Art spent his last months in constant companionship with his best friend & brother-in-law, Lyman. He loved Kay’s family from the depths of his soul and was humbled and grateful beyond what words could say that they let him live out his last days with them fighting COPD for his own last breaths. We talked nearly every day on the phone and I would end our conversations with, “Just keep breathing, Arthur…” and at his request I’d sing Robert Munsch’s song with my own beautiful Celtic tune…
“I’ll love your forever, I’ll like you for always…
As long as I’m living… my brother you’ll be…
As long as one of us is living… Family we will be…”
I made 7 trips to see my brother in Wooster, Ohio those last 18 months, but as I look back on it, it was not enough. I still regret that I was not with him when he died. I should have been in that room… breathing the same air… as he took his last breath.
On my last visit to be with my brother in early June 2014 he was near death, slept 20+ hours a day and hardly ate or moved. We watched Duck Dynasty and he laughed a bit in one of the rare moments he was awake. His beloved brother-in-law, Lyman Dawson, cooked for him but he didn’t eat much. Homecare nurses and Hospice visited regularly. He was on oxygen 24/7/365. His faithful dogs, Koko and Tiny lay on his bed, on his body. Lyman, Ann and I helped him to the bathroom and I spent that visit sitting and sleeping in a recliner by his hospital bed in their dining room under a sign they made and hung over his bed that said “Art’s House”. I cried silently knowing this might be my last visit to see him alive.
As often happens with those near death, his rallied. He’d go out to the back yard to sit with Lyman, or to the man-cave in the attic. We got him to take a few short rides into the gorgeous Ohio farming countryside. We went to the mausoleum to visit Kay, but he had a hard time going inside.
Our last visit there, he went in and dropped to his knees in front of her vault and wept openly, talking to her under his breath. It was holy… sacred… wrenching… to see him on the floor like that, bent over, shoulders shaking in grief, but I tiptoed away to give him privacy and shed my own tears knowing he was telling her he would soon be with her. In the quiet of wee-hours fitful sleeping he would reach out to take my hand… “I’m glad you came, Patsy… I can breathe easier knowing you are in the room…” I returned to Canada and tried to pick up my life as Town Councillor and Realtor.

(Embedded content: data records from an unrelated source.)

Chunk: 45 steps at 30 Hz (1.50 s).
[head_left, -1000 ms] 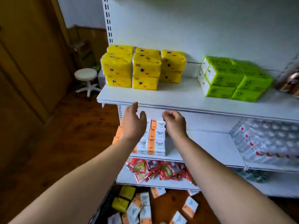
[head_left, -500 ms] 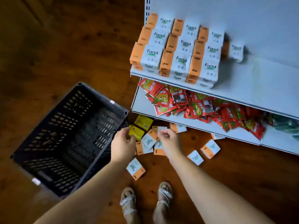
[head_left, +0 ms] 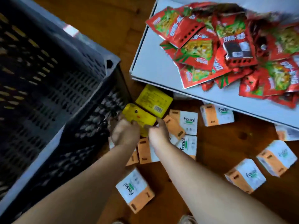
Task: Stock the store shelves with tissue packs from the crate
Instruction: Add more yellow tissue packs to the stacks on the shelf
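Observation:
A yellow tissue pack (head_left: 137, 117) with a duck face lies on the wooden floor beside the dark crate (head_left: 53, 88). My left hand (head_left: 124, 133) grips its near left end and my right hand (head_left: 158, 133) holds its near right end. A second yellow tissue pack (head_left: 153, 101) lies just behind it, barcode side up. Several orange-and-white Facial tissue packs (head_left: 187, 122) are scattered on the floor around my hands. The crate lies tipped on its side at the left.
The bottom white shelf (head_left: 155, 65) juts out at the upper right, loaded with several red snack packets (head_left: 226, 46). More Facial packs (head_left: 246, 175) lie on the floor to the right, and one (head_left: 134, 189) between my forearms.
My view dropped from the upper shelves to the floor. Both hands came down from the shelf to the scattered packs and now hold the yellow duck-face pack.

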Each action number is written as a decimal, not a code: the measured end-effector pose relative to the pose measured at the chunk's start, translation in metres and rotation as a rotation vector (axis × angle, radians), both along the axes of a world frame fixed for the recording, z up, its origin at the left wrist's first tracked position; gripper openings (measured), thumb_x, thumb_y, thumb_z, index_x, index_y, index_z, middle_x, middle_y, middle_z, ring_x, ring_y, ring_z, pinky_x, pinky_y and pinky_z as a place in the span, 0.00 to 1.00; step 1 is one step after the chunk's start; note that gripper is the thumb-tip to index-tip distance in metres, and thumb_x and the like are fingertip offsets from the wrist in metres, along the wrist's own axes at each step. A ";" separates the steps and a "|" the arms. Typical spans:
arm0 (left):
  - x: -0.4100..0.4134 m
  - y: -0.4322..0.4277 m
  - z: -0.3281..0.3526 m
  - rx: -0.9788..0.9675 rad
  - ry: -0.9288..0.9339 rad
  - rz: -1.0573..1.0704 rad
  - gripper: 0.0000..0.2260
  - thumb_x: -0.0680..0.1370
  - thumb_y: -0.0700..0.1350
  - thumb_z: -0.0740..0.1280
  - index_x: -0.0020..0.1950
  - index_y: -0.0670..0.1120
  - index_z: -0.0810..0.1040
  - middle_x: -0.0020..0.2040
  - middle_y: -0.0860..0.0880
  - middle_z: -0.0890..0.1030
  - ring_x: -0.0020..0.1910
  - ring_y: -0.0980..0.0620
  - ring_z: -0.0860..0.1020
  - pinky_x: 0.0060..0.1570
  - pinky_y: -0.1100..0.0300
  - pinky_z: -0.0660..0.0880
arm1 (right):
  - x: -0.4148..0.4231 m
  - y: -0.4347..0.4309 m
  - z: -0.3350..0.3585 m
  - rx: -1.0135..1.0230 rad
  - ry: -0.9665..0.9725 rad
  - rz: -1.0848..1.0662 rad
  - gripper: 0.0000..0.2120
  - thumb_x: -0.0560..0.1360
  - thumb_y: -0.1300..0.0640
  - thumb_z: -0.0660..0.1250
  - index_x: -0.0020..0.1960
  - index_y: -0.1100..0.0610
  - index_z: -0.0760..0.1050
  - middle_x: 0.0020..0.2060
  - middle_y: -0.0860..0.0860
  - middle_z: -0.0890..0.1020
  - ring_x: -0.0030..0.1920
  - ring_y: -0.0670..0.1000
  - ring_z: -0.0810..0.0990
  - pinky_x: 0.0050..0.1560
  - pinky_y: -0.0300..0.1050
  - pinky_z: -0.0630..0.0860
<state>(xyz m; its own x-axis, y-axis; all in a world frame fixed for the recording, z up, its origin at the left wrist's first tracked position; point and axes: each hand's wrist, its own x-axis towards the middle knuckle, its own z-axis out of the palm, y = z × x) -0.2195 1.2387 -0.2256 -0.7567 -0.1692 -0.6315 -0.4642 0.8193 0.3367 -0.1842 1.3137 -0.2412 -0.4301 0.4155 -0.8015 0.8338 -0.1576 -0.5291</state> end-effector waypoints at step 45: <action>0.019 0.023 0.695 0.822 0.317 0.125 0.18 0.74 0.43 0.66 0.61 0.46 0.67 0.47 0.48 0.75 0.47 0.47 0.74 0.50 0.54 0.72 | 0.057 0.070 0.700 0.248 0.684 -0.436 0.08 0.72 0.60 0.69 0.36 0.53 0.73 0.37 0.51 0.78 0.40 0.51 0.75 0.39 0.41 0.70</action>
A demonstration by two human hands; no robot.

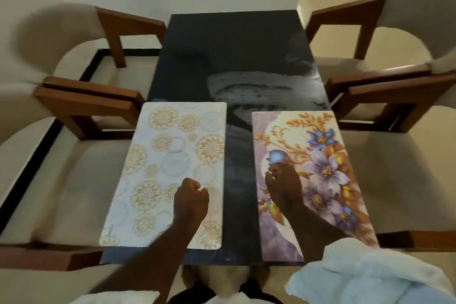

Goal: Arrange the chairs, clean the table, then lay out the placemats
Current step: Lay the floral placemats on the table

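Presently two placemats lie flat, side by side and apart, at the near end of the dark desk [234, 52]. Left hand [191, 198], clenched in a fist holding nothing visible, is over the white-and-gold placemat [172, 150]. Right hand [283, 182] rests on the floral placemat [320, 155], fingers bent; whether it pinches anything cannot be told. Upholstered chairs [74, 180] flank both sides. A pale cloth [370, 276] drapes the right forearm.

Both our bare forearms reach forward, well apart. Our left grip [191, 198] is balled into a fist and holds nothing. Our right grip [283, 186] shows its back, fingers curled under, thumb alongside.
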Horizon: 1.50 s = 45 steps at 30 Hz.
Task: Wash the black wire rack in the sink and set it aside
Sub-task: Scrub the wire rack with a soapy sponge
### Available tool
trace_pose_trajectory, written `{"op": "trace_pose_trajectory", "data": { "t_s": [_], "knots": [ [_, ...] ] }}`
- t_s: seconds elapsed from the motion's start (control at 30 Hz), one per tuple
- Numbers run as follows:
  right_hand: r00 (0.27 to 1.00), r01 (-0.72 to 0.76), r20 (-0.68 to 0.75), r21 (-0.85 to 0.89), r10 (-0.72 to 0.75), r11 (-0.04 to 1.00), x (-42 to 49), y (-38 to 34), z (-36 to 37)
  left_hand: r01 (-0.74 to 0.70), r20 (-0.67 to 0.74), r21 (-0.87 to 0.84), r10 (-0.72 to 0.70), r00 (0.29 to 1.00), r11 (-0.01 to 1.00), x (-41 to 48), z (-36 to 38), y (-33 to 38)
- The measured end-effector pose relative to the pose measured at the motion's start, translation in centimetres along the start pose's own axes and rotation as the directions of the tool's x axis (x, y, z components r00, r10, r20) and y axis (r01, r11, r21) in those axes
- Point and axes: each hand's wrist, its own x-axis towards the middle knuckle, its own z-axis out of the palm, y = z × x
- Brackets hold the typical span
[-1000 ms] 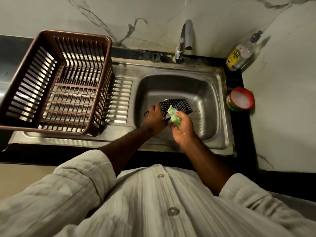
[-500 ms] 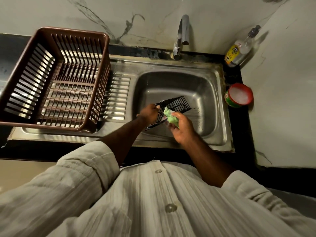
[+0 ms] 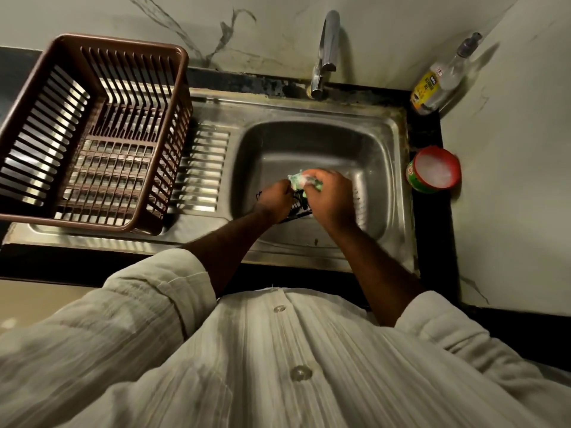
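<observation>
Right hand [image 3: 332, 199] moved over rack [image 3: 297, 211], clutching scrubber [image 3: 297, 178], left hand [image 3: 275, 200] gripping rack

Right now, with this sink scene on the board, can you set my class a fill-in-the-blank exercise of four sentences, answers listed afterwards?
1. The right hand holds a ____ scrubber to the black wire rack, which the left hand grips.
2. The brown basket stands to the ____ of the sink basin.
3. The round tub beside the sink has a ____ rim.
4. The pump bottle stands in the corner, to the right of the ____.

Missing words: green; left; red; tap.
</observation>
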Motion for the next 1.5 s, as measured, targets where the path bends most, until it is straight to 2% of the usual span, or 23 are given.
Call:
{"op": "trace_pose_trajectory", "data": {
  "t_s": [0.2,0.37,0.53,0.63,0.83,0.93,1.0,1.13,1.23,1.33,1.4,1.5],
  "knots": [
    [0.990,0.111,0.108,-0.210,-0.090,0.971,0.0,0.0,0.6,-0.037,-0.078,0.037,0.039,0.996,0.999,-0.4,-0.1,0.8],
    [0.963,0.221,0.206,-0.238,-0.174,0.946,-1.1,1.0,-0.1,-0.005,-0.101,0.045,0.009,0.995,0.999,-0.5,0.2,1.3],
    [0.933,0.238,0.318,-0.186,-0.171,0.953,-1.9,2.2,-1.4,-0.048,-0.089,0.070,0.054,0.995,0.996,-0.7,0.5,1.4],
    [0.954,0.190,0.262,-0.161,-0.144,0.968,-2.8,2.8,-1.6,-0.056,-0.099,0.048,0.060,0.993,0.997,-0.9,0.1,1.8],
    [0.975,0.136,0.189,-0.078,-0.120,0.988,-4.3,3.6,-1.6,-0.192,-0.060,0.067,0.196,0.979,0.979,-2.1,-0.2,2.1],
    [0.987,0.027,0.157,-0.028,-0.022,0.999,-4.3,3.5,-2.0,-0.166,-0.042,0.060,0.168,0.985,0.984,-2.5,-0.8,2.5],
    [0.987,-0.035,0.155,-0.006,0.036,0.999,-4.4,3.5,-2.3,-0.117,-0.025,-0.003,0.117,0.993,0.993,-2.4,-0.8,2.6],
    [0.971,-0.227,0.105,0.140,0.213,0.964,-4.1,3.8,-2.2,-0.067,0.125,-0.072,0.076,0.989,0.995,-1.9,-1.0,1.9],
    [0.954,-0.293,0.004,0.197,0.298,0.936,-3.2,3.7,-2.3,-0.123,0.212,0.122,0.095,0.973,0.985,-1.7,-0.9,1.6],
    [0.953,-0.277,-0.057,0.228,0.296,0.933,-2.0,3.6,-2.2,-0.151,0.145,0.241,0.119,0.982,0.959,-1.5,-0.2,1.5],
    [0.952,-0.275,-0.067,0.241,0.298,0.931,-1.5,3.5,-1.9,-0.140,0.096,0.259,0.119,0.988,0.956,-1.4,0.1,1.5],
    [0.959,-0.259,-0.054,0.231,0.278,0.938,-1.4,3.6,-1.5,-0.155,0.086,0.384,0.132,0.988,0.910,-1.2,0.0,1.7]
  ]
}}
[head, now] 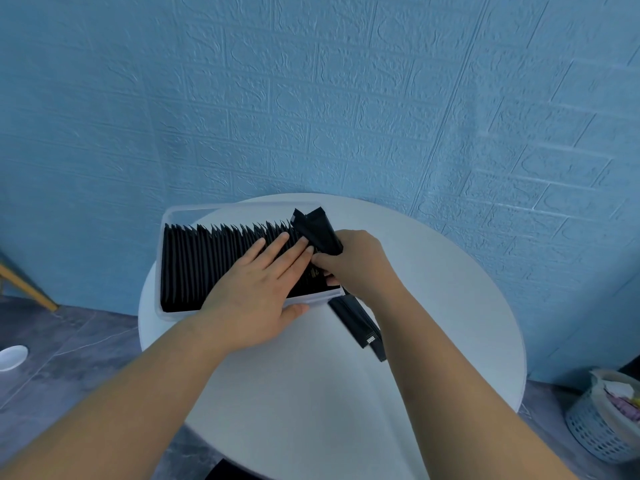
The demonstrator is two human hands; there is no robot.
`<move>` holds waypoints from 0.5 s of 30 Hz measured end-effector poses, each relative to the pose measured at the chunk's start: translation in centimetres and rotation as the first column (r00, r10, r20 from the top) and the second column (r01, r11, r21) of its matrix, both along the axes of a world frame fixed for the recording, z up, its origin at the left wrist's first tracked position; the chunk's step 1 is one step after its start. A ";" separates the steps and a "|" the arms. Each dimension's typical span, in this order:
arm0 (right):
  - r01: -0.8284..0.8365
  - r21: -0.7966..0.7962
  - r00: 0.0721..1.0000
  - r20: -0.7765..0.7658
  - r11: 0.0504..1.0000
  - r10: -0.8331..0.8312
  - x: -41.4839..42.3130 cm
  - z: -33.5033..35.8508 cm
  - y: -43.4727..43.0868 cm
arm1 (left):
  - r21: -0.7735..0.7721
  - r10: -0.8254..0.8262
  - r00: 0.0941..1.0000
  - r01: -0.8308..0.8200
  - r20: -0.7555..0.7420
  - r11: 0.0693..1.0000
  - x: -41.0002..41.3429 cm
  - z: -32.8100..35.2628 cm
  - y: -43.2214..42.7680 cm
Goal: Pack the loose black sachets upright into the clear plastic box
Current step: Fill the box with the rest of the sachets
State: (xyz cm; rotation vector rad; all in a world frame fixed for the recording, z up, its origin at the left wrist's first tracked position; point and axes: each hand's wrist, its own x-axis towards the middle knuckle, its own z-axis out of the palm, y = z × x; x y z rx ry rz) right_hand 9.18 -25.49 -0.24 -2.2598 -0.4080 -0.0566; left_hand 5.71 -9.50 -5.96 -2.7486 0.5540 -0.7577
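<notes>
Head view: my two hands meet at the right end of the clear plastic box (180, 213), which sits on the white round table (433, 306).
Packed row: black sachets (207, 268) stand on edge across the box from its left wall almost to its right end.
Left hand: my left hand (254, 299) lies flat on the tops of the row, fingers (277, 249) straight, thumb against the near wall of the box. It grasps nothing; it presses.
Right hand: my right hand (360, 263) is curled round a small bunch of sachets (317, 230), gripping it low down.
Long axis: the bunch runs from my right fingers up and away, tilted, its top ends above the far right corner of the box.
Relation that counts: the bunch lies just right of my left fingertips. I judge its slot is between them and the right wall, hidden under my right hand.
Loose sachets (360, 327): a few lie flat on the table just beside the near right corner of the box, partly under my right wrist, nearer the right hand.
Next move: I judge the bunch must be stood upright and slid down while the left hand presses the row leftward.
</notes>
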 end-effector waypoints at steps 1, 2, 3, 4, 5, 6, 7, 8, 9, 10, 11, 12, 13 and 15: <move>0.000 -0.016 1.000 0.016 1.000 0.000 0.0 0.0 0.1 | 0.000 -0.002 1.000 0.002 0.005 1.000 0.0 0.0 0.0; 0.001 -0.049 0.999 0.049 0.999 0.001 0.0 -0.1 0.2 | 0.000 -0.003 1.000 0.003 0.006 1.000 0.0 0.0 0.0; 0.003 -0.087 0.996 0.084 0.996 0.004 0.1 -0.1 0.3 | 0.001 -0.003 1.000 0.003 0.006 1.000 0.0 -0.1 0.1; 0.005 -0.115 0.994 0.108 0.993 0.008 0.1 -0.2 0.4 | 0.001 -0.003 1.000 0.003 0.005 1.000 0.0 -0.1 0.1; 0.001 -0.127 0.994 0.112 0.992 0.014 0.1 -0.2 0.4 | 0.001 -0.004 1.000 0.004 0.004 1.000 0.0 -0.1 0.1; -0.010 -0.120 0.995 0.093 0.993 0.022 0.1 -0.1 0.3 | 0.000 -0.005 1.000 0.005 0.004 1.000 0.0 -0.1 0.1; -0.023 -0.089 0.998 0.051 0.996 0.028 0.1 -0.1 0.2 | 0.000 -0.005 1.000 0.005 0.007 1.000 0.0 -0.1 0.1; -0.035 -0.025 0.999 -0.004 0.999 0.035 0.1 -0.1 -0.1 | 0.001 -0.004 1.000 0.004 0.010 1.000 0.1 -0.1 0.2; -0.047 0.058 0.997 -0.066 0.997 0.050 0.0 -0.1 -0.3 | 0.004 -0.004 1.000 0.004 0.013 1.000 0.1 -0.1 0.2; -0.052 0.131 0.991 -0.114 0.990 0.067 0.0 -0.1 -0.5 | 0.007 -0.005 1.000 0.005 0.016 1.000 0.1 -0.1 0.2; -0.055 0.168 0.988 -0.133 0.984 0.078 0.0 -0.1 -0.6 | 0.010 -0.008 1.000 0.008 0.021 1.000 0.1 -0.1 0.2; -0.061 0.179 0.987 -0.139 0.982 0.087 0.0 -0.2 -0.7 | 0.013 -0.011 1.000 0.010 0.023 1.000 0.2 -0.1 0.2; -0.065 0.178 0.986 -0.138 0.982 0.090 0.0 -0.3 -0.7 | 0.016 -0.011 1.000 0.011 0.025 1.000 0.1 -0.1 0.2; -0.072 0.170 0.988 -0.125 0.983 0.094 -0.2 -0.4 -0.7 | 0.019 -0.008 1.000 0.008 0.026 1.000 0.0 -0.1 0.1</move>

Arthur Wilhelm Nelson II turned 65 on June 30th, and one week later, on July 7, 2014 this kindred-soul of a brother, my life long partner, the one remaining person who knew me my entire life, drew his last breath with Ann and Lyman by his side. We set his funeral to fit Bev and I being able to attend the Bruce Family Reunion in August and have family at this service. Bev wasn’t able to attend after all, so with Ann & Lyman and their family and friends, we paid tribute to this humble man, a giant among men. I gave a truthful, celebratory eulogy for my brother, and sang...
“I’ll love you forever, I’ll like you for always…
As long as I’m living, my brother you’ll be…
As long as one of us is living, family we will be…”
His ashes were contained in a brass box and placed in the same vault with Jennifer Kay's ashes.